NEBRASKA Movie Review – Sean’s Take
“Have a drink with your old man. Be somebody!” If there’s a single moment in Alexander Payne‘s Nebraska that perfectly captures the essence of clarity for David Grant, it would be this one. The moment of solitude that follows, speaks volumes about the parallels that David shares with his father without uttering a single word. Will Forte brings a strongly believable quality to David and through his demeanor, which we see a man who is slightly damaged but gaining a wide-eyed perspective towards life. It is David’s empathetic nature that balances his father’s ornery disposition and his enlightenment is fore-shadowed long before joining his father’s dubious hunt for fortune, as his frustrated girlfriend encourages him to “Do something!” before leaving the home they once shared together.

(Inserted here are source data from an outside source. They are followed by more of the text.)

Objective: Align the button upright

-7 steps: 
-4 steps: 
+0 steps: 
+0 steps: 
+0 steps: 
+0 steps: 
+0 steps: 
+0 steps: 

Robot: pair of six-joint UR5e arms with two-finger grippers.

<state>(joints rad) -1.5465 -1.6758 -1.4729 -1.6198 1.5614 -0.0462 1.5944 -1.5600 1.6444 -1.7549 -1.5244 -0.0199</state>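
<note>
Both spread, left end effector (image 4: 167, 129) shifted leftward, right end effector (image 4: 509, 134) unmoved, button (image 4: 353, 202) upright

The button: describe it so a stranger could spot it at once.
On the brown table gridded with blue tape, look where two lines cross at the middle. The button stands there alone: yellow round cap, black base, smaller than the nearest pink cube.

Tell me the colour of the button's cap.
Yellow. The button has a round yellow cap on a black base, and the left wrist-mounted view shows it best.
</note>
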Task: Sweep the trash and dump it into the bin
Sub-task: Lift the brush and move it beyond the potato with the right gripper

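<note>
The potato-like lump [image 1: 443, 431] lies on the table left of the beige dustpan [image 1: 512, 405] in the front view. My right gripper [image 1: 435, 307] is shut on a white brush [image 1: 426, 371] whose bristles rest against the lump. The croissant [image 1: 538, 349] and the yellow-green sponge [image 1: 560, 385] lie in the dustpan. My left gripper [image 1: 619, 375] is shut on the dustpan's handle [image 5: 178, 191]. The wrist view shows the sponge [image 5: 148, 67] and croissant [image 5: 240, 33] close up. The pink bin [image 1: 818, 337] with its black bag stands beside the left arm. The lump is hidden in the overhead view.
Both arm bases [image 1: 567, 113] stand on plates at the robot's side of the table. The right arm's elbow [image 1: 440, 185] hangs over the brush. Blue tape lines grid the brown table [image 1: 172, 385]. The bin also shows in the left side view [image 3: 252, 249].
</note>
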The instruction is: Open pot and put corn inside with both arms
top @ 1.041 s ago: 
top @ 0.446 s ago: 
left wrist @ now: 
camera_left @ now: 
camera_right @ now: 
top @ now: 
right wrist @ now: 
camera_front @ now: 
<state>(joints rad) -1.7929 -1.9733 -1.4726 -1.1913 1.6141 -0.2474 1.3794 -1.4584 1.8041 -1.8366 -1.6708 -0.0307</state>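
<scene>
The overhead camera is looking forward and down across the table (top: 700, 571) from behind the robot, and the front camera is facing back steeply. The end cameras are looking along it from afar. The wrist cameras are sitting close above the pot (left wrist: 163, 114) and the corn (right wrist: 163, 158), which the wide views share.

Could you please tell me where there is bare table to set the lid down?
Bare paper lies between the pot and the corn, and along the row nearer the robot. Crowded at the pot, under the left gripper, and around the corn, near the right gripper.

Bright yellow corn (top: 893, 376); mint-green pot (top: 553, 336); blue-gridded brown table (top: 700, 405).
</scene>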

Bruce Dern gives his career-best performance as David’s father Woody, who comes across simultaneously cantankerous and endearing. Woody is determined to travel 750 miles on foot from Billings Montana to Lincoln Nebraska in anticipation of claiming his million-dollar sweepstakes until fate intervenes and his custody is turned over to his mildly embarrassed son. As Woody’s sailor mouthed wife Kate (June Squibb) and his other son Ross (Bob Odenkirk) attempt to help Woody see reason to no avail, David steps in to take advantage of the opportunity to indulge his father’s fantasy a little longer and perhaps realize his own odyssey in form of a family reunion in Hawthorne, Nebraska. As family members and old acquaintances ostensibly claim Woody’s debt to them, it indirectly develops a tighter family unit and a deeper connection with David and his father.
Phedon Papamichael‘s black and white cinematography adds an archetypal layer to Alexander Payne’s contextual framing of poetic landscapes. Payne’s canvas is faithful to life as the voyeurism of human behavior induces an equal balance of heartbreak and laughter. Thanks to the deadpan humor in Bob Nelson’s ingenuous screenplay, Nebraska offers inventive storytelling and Payne’s personal touches to the story underlines Bruce Dern’s touching performance. There’s a wonderful subtlety that’s present in Nebraska that subconsciously enters our minds, such as the discussion of the empty room in the old Grant family home and it’s these little nuggets that ensure this moving experience will remain in our hearts for many years to come.